# [EXERCISE]
Pictures are to be left out, and every entry repeated exactly.

# [MATERIAL TO PROCESS]
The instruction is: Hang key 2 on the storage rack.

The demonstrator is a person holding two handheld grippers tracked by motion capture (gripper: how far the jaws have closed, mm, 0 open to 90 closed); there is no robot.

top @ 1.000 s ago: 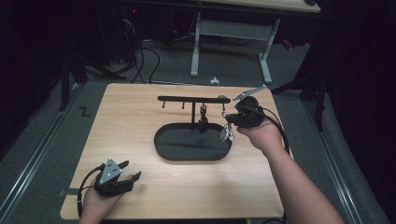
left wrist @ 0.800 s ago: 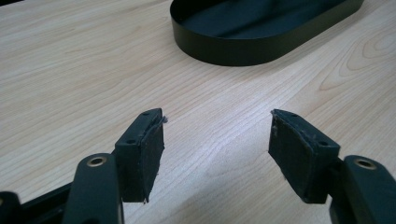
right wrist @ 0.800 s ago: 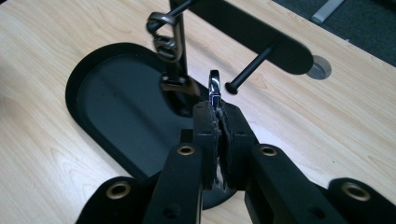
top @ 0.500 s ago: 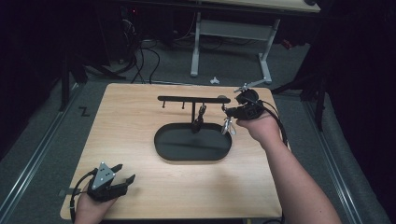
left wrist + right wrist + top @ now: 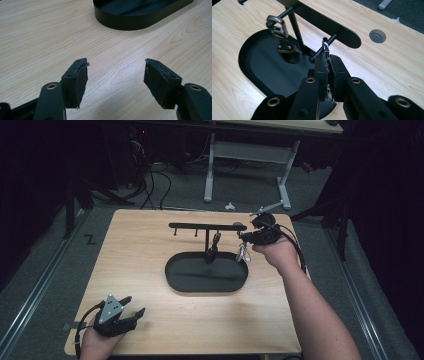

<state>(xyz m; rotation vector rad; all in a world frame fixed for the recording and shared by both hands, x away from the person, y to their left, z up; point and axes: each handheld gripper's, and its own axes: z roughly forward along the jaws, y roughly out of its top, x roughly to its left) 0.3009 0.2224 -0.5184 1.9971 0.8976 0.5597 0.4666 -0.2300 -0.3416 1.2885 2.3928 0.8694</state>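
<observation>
i see a pale wood bench [image 5: 150,270] in the middle of the high view, dark grey carpet around it and the room beyond mostly black. at the top of the frame stands a white-legged desk [image 5: 280,175], with cables [image 5: 155,180] trailing on the floor at upper left. on the bench sits a black oval tray [image 5: 175,275] with a hook rack [image 5: 200,225] rising from it; one metal snap clip [image 5: 279,31] hangs from a peg at upper left of the right gripper view. my right claw [image 5: 327,67] is pressed together on a second metal clip [image 5: 325,46] hooked on the peg at the bar's end, right of centre. my left claw [image 5: 116,80] rests at lower left of the bench, spread wide over bare wood, well apart from the tray.
</observation>
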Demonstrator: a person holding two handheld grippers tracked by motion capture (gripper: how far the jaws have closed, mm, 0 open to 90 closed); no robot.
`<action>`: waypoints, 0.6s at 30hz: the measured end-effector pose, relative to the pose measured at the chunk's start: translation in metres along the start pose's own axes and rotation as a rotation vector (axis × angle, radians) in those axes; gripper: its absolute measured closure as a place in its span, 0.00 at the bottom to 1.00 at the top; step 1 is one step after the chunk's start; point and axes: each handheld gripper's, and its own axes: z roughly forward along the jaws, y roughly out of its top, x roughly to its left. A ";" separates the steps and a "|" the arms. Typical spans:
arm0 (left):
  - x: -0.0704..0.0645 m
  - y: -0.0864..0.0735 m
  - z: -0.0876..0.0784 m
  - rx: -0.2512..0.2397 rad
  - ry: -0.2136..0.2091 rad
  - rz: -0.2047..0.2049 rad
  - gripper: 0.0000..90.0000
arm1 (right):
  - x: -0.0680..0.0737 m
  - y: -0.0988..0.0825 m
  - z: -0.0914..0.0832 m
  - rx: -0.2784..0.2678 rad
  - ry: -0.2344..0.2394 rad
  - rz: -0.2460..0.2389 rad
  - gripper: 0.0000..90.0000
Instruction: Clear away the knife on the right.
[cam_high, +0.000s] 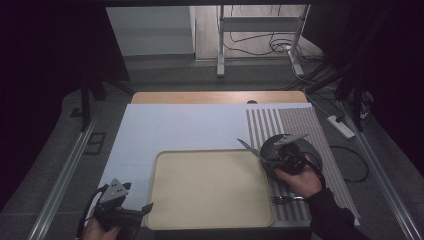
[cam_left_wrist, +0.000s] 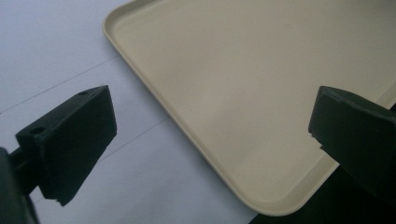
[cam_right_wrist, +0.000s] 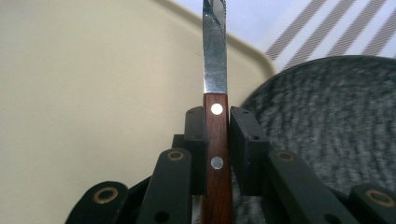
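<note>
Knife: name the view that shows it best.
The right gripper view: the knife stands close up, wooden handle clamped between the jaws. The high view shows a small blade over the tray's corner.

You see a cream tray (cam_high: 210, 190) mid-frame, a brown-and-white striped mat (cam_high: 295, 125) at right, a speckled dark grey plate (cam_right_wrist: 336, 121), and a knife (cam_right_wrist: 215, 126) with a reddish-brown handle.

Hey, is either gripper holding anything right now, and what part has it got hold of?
The right gripper clamps a knife by its wooden handle, just below the blade. The left gripper is open, holding nothing.
</note>
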 end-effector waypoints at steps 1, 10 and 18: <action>0.000 0.000 0.000 0.000 0.000 0.000 0.01 | 0.003 -0.001 0.000 0.003 0.001 -0.003 0.86; 0.000 0.000 0.000 -0.003 0.001 -0.001 0.01 | 0.029 -0.008 0.003 0.020 0.026 -0.032 0.86; 0.000 0.000 0.000 -0.001 0.004 0.000 0.01 | 0.046 -0.009 0.007 0.026 0.050 -0.051 0.86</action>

# [ANSWER SECTION]
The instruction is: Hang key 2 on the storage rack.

The demonstrator is a person holding two handheld grippers tracked by motion capture (gripper: how far the jaws have closed, mm, 0 open to 90 closed); there is no robot.

top @ 1.000 s ago: 
left wrist @ 0.800 s ago: 
right wrist @ 0.800 s ago: 
top @ 0.500 s ago: 
left wrist + right wrist + top @ now: 

<state>(xyz m; rotation vector rad; all in a world frame fixed for the recording and shared by both hands, x away from the person, y to their left, z up; point and axes: each handheld gripper's, and its own axes: z roughly forward along the jaws, y roughly out of its top, x roughly to its left) 0.3009 0.2224 -0.5184 1.9971 0.8976 0.5597 0.4666 -0.2300 -0.3416 1.2885 2.3928 0.8694</state>
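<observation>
i see a pale wood bench [image 5: 150,270] in the middle of the high view, dark grey carpet around it and the room beyond mostly black. at the top of the frame stands a white-legged desk [image 5: 280,175], with cables [image 5: 155,180] trailing on the floor at upper left. on the bench sits a black oval tray [image 5: 175,275] with a hook rack [image 5: 200,225] rising from it; one metal snap clip [image 5: 279,31] hangs from a peg at upper left of the right gripper view. my right claw [image 5: 327,67] is pressed together on a second metal clip [image 5: 325,46] hooked on the peg at the bar's end, right of centre. my left claw [image 5: 116,80] rests at lower left of the bench, spread wide over bare wood, well apart from the tray.
</observation>
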Demonstrator: a person holding two handheld grippers tracked by motion capture (gripper: how far the jaws have closed, mm, 0 open to 90 closed); no robot.
`<action>`: waypoints, 0.6s at 30hz: the measured end-effector pose, relative to the pose measured at the chunk's start: translation in metres along the start pose's own axes and rotation as a rotation vector (axis × angle, radians) in those axes; gripper: its absolute measured closure as a place in its span, 0.00 at the bottom to 1.00 at the top; step 1 is one step after the chunk's start; point and axes: each handheld gripper's, and its own axes: z roughly forward along the jaws, y roughly out of its top, x roughly to its left. A ";" separates the steps and a "|" the arms. Typical spans:
arm0 (left):
  - x: -0.0704..0.0645 m
  - y: -0.0864..0.0735 m
  - z: -0.0876..0.0784 m
  - rx: -0.2512..0.2397 rad
  - ry: -0.2136..0.2091 rad
  - rz: -0.2047..0.2049 rad
  - gripper: 0.0000..90.0000
arm1 (right):
  - x: -0.0680..0.0737 m
  - y: -0.0988..0.0825 m
  - z: -0.0914..0.0832 m
  - rx: -0.2784..0.2678 rad
  - ry: -0.2344..0.2394 rad
  - rz: -0.2460..0.2389 rad
  - gripper: 0.0000..90.0000
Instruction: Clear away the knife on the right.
[cam_high, +0.000s] 
[cam_left_wrist, +0.000s] 
[cam_right_wrist, +0.000s] 
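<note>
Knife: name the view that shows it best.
The right gripper view: the knife stands close up, wooden handle clamped between the jaws. The high view shows a small blade over the tray's corner.

You see a cream tray (cam_high: 210, 190) mid-frame, a brown-and-white striped mat (cam_high: 295, 125) at right, a speckled dark grey plate (cam_right_wrist: 336, 121), and a knife (cam_right_wrist: 215, 126) with a reddish-brown handle.

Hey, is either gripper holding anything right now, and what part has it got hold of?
The right gripper clamps a knife by its wooden handle, just below the blade. The left gripper is open, holding nothing.
</note>
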 end-effector waypoints at steps 1, 10 and 18: <action>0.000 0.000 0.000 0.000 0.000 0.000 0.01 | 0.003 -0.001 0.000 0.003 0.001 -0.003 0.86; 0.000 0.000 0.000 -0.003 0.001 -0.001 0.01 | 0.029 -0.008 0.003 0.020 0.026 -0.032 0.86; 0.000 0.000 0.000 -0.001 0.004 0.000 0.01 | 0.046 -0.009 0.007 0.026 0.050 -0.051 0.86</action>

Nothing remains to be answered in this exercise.